## Task directions
Each line of the listing is to be retyped exactly as given.

## Data shown
+===+

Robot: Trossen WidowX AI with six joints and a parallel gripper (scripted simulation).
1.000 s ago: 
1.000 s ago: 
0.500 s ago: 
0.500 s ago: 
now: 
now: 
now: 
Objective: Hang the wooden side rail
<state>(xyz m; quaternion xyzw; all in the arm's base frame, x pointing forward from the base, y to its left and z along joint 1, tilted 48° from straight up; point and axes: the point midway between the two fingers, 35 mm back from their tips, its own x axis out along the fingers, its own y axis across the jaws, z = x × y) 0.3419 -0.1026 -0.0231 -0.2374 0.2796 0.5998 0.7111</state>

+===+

## Answer box
Robot: Trossen WidowX AI with six joints and a parallel gripper (scripted simulation).
1.000 s ago: 
1.000 s ago: 
0.500 s ago: 
0.500 s ago: 
now: 
now: 
now: 
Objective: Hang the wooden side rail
<state>(xyz m; quaternion xyzw; all in the arm's base frame, x pointing forward from the base, y to its left and z along joint 1, tilted 48° from straight up; point and axes: the point midway between the two fingers, 35 mm back from their tips, its own x axis out along the fingers, its own y axis across the jaws, z = x × y) 0.3419 -0.1026 -0.0231 -0.2374 0.2796 0.5998 0.7111</state>

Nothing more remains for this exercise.